Your answer must match the data word for word.

- - -

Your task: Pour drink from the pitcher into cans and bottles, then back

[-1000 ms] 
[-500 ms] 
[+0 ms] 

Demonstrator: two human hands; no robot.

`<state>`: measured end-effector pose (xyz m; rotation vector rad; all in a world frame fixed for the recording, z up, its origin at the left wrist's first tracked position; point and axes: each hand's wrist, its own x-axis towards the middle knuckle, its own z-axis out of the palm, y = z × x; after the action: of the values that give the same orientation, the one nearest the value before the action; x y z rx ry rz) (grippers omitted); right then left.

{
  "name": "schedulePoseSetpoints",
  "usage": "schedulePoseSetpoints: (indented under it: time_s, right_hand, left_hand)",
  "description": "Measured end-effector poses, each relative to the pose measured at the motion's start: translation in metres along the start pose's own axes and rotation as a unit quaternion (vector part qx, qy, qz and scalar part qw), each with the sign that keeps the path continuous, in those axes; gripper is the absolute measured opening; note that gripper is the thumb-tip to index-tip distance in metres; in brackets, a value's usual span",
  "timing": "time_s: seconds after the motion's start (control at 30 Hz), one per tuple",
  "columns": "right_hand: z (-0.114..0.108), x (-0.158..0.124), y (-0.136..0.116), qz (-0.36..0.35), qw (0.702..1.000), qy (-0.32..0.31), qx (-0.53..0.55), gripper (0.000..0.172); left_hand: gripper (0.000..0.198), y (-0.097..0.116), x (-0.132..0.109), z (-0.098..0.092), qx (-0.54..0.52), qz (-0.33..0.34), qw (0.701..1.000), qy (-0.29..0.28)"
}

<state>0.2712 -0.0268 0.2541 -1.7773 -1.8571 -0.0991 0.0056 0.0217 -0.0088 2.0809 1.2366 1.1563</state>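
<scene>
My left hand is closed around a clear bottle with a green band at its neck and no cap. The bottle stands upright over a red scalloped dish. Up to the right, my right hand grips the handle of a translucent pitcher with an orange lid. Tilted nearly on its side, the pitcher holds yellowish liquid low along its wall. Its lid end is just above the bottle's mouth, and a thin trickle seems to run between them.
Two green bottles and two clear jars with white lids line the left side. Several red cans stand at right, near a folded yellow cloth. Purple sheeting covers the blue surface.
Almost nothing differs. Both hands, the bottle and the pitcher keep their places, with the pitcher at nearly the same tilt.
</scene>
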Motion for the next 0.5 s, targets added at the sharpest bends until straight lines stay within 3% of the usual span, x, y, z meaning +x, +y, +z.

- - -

» Task solution:
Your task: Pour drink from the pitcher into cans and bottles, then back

[-1000 ms] 
[-500 ms] 
[+0 ms] 

Demonstrator: two human hands; no robot.

`<state>`: measured end-effector pose (xyz m; rotation vector rad; all in a world frame fixed for the recording, z up, its origin at the left wrist's first tracked position; point and axes: each hand's wrist, its own x-axis towards the middle knuckle, its own z-axis out of the palm, y = z × x; after the action: of the values that give the same orientation, the one nearest the value before the action; x y z rx ry rz) (grippers omitted); right then left.

{
  "name": "schedulePoseSetpoints",
  "usage": "schedulePoseSetpoints: (indented under it: time_s, right_hand, left_hand)",
  "description": "Measured end-effector poses, each relative to the pose measured at the motion's start: translation in metres along the start pose's own axes and rotation as a unit quaternion (vector part qx, qy, qz and scalar part qw), each with the sign that keeps the path continuous, in those axes; gripper is the absolute measured opening; note that gripper is the thumb-tip to index-tip distance in metres; in brackets, a value's usual span",
  "timing": "time_s: seconds after the motion's start (control at 30 Hz), one per tuple",
  "columns": "right_hand: z (-0.114..0.108), x (-0.158..0.124), y (-0.136..0.116), qz (-0.36..0.35), qw (0.702..1.000), qy (-0.32..0.31), qx (-0.53..0.55), gripper (0.000..0.172); left_hand: gripper (0.000..0.198), y (-0.097..0.116), x (-0.132..0.109), z (-0.098..0.092), qx (-0.54..0.52), qz (-0.33..0.34), qw (0.701..1.000), qy (-0.29..0.28)"
}

<state>0.2712 -0.0268 0.2541 -1.7773 -1.8571 -0.0991 0.0056 0.0217 -0.0088 2.0809 1.2366 1.1563</state>
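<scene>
My left hand is closed around a clear bottle with a green band at its neck and no cap. The bottle stands upright over a red scalloped dish. Up to the right, my right hand grips the handle of a translucent pitcher with an orange lid. Tilted nearly on its side, the pitcher holds yellowish liquid low along its wall. Its lid end is just above the bottle's mouth, and a thin trickle seems to run between them.
Two green bottles and two clear jars with white lids line the left side. Several red cans stand at right, near a folded yellow cloth. Purple sheeting covers the blue surface.
Almost nothing differs. Both hands, the bottle and the pitcher keep their places, with the pitcher at nearly the same tilt.
</scene>
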Motion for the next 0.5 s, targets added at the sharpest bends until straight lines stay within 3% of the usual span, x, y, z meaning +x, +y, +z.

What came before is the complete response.